Die Kommission muss im Frühjahr dringend zu Ergebnissen
kommen. Sollte sie es nicht, womit ich eigentlich nicht
rechne, müssten wir selbst aktiv werden. Wir können
jedenfalls nicht warten, bis der letzte Funktionär
mit dem goldenen Vorschlag einverstanden ist. Ich sehe
nicht ein, dass der Sport, der vom Staat viel Geld auch
zur Dopingbekämpfung bekommt, sich hier auf seine
Autonomie beruft. Nur der saubere Sport kann staatliche
Förderung erwarten.
Warum soll der Staat überhaupt Doping bekämpfen
und dafür auch noch Geld bezahlen? Hat er nicht
wichtigere Aufgaben?
Der saubere und faire Sport ist doch ein hohes Kulturgut,
dass es auch im Interesse der Jugend zu schützen
gilt.
Der Widerstand des DSB-Präsidenten Manfred
von Richthofen gegen ein Anti-Doping-Gesetz scheint
zu schwinden, aber werden Sie auch Bundesinnenminister
Schily dafür gewinnen können?
Wenn er das Gesetz nicht Anti-Doping-Gesetz nennt,
sondern Gesetz zur Bekämpfung von Dopingmitteln,
soll es mir auch recht sein. Wir müssen etwas in
dieser Legislaturperiode schaffen, das ist das Ziel.

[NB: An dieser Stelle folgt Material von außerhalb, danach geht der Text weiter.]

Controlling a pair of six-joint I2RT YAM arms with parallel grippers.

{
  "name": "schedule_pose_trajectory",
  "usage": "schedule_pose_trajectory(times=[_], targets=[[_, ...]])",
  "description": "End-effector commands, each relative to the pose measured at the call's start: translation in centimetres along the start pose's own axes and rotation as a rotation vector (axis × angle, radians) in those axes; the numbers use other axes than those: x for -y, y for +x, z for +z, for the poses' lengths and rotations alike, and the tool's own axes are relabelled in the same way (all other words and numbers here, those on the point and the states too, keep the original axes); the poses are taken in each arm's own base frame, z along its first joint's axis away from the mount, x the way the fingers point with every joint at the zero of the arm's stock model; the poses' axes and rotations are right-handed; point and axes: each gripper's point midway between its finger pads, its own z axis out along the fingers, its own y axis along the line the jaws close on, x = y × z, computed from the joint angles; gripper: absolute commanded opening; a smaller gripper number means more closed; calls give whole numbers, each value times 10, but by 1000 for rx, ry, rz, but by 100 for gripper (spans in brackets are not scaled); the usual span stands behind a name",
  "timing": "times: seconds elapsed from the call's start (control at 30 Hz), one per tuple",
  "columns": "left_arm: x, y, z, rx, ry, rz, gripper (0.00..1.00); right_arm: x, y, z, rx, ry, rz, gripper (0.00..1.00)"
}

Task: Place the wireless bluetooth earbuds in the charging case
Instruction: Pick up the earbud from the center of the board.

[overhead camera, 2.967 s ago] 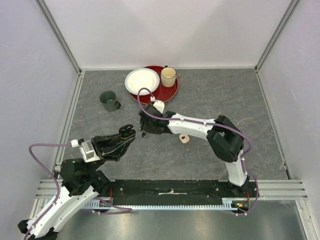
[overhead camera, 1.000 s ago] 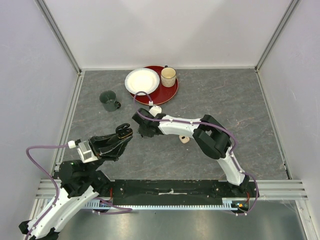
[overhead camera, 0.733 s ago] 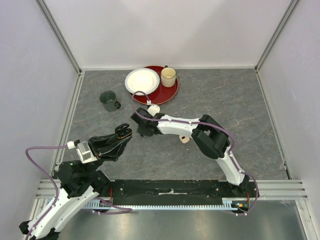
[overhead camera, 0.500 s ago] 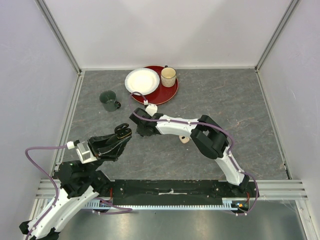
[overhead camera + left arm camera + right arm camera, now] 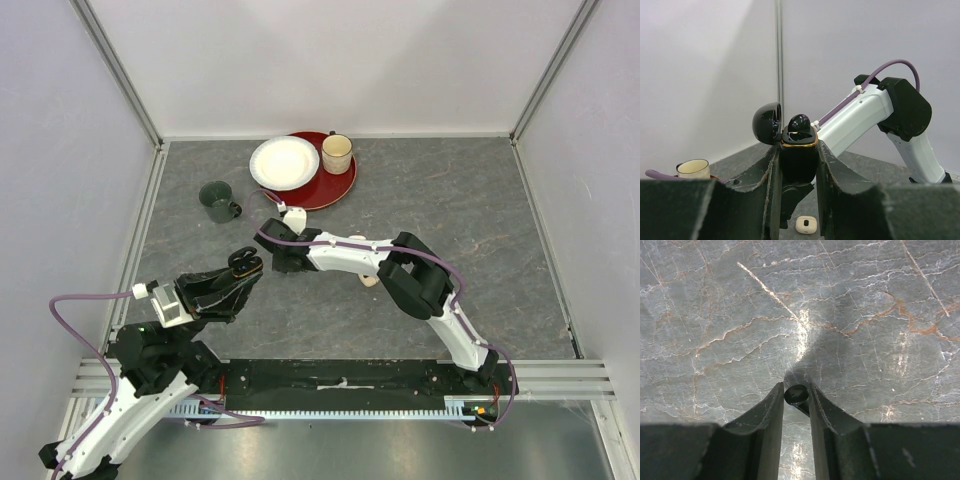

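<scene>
Left gripper (image 5: 798, 149) clamped on the black charging case (image 5: 798, 162), centre of the left wrist view. Its lid (image 5: 766, 123) is flipped open and 1 glossy bud (image 5: 800, 123) sits in the top. Right gripper (image 5: 796, 389) has its 2 fingers pinched on a black earbud (image 5: 796, 395), lower centre of the right wrist view, with the marbled table (image 5: 865, 315) behind. In the top view the 2 grippers sit near each other, left of centre.

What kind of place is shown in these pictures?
Probably a robot test cell: plain white panels on aluminium posts enclose a grey table; a left arm and a right arm are bolted to its near rail.
</scene>
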Motion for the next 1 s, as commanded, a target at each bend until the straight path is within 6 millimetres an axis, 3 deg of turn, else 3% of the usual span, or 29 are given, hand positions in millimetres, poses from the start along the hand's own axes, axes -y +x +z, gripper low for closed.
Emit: schedule_pose_trajectory(times=[0.0, 0.23, 0.4, 0.53, 0.57, 0.63, 0.67, 0.7, 0.73, 0.8, 0.83, 0.97], targets=[[-1, -15, 1, 42, -16, -18, 2, 41, 32, 25, -63, 145, -109, 33], [-1, -14, 3, 34, -14, -18, 2, 48, 34, 27, -56, 184, -142, 24], [-1, -15, 3, 34, -17, -24, 2, 76, 32, 19, -43, 249, -129, 21], [-1, -15, 4, 33, -15, -27, 2, 91, 28, 3, -38, 252, -103, 21], [-2, -14, 5, 31, -17, -27, 2, 103, 36, 0, -54, 270, -107, 21], [-1, -13, 6, 26, -13, -29, 2, 107, 33, -11, -43, 264, -73, 21], [-1, -12, 6, 23, -12, -29, 2, 122, 44, -14, -62, 287, -70, 22], [-1, -12, 7, 24, -9, -29, 2, 122, 40, -20, -53, 268, -47, 21], [-1, -11, 7, 21, -9, -32, 2, 138, 52, -23, -70, 299, -32, 22], [0, -11, 8, 19, -6, -35, 2, 146, 52, -33, -65, 293, -1, 25], [0, -12, 8, 22, -6, -34, 2, 160, 60, -36, -82, 314, 5, 27], [-1, -7, 9, 12, -9, -41, 2, 163, 73, -46, -128, 273, 34, 34]])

In der letzten haben wir es auf Anraten von Schily und
der damaligen Staatssekretärin Brigitte Zypries
aufgeschoben. Das geht nicht noch einmal. Sonst machen
wir uns lächerlich.
In diesem Jahr will sich der Sport der Prävention
widmen. Welche Unterstützung bekommt er dabei von
der Politik?
Zunächst einmal haben wir 400 000 Euro im Haushalt
für eine Präventionskampagne und Projekte
veranschlagt. Ich hoffe, dass sich auch die Wirtschaft
und die Länder an der Prävention beteiligen.
Wie kann Doping-Prävention aussehen?
Doping fängt im Breitensport an. Es wird im Nachwuchssport
gedopt, bei Volksläufen und im Seniorensport. Dabei
sind den Leuten die Risiken gar nicht bewusst. Hier
muss viel mehr aufgeklärt werden. Über Trainer
und Betreuer muss ein Bewusstsein geschaffen werden
und die Verantwortung der Sportler gestärkt werden.
Außerdem müssen Produktion und Verbreitung
der Dopingsubstanzen intensiver verfolgt werden durch
Staatsanwaltschaften und Zollbehörden. Die Strukturen
des Dopinghandels sind mittlerweile analog zu denen
des Drogenhandels. Also gilt: Wenn man mit der Bekämpfung
nicht an der Wurzel anfängt, in diesem Fall bei
der Herstellung im Labor, wird man nie erfolgreich sein.
Die Fragen stellte Friedhard Teuffel.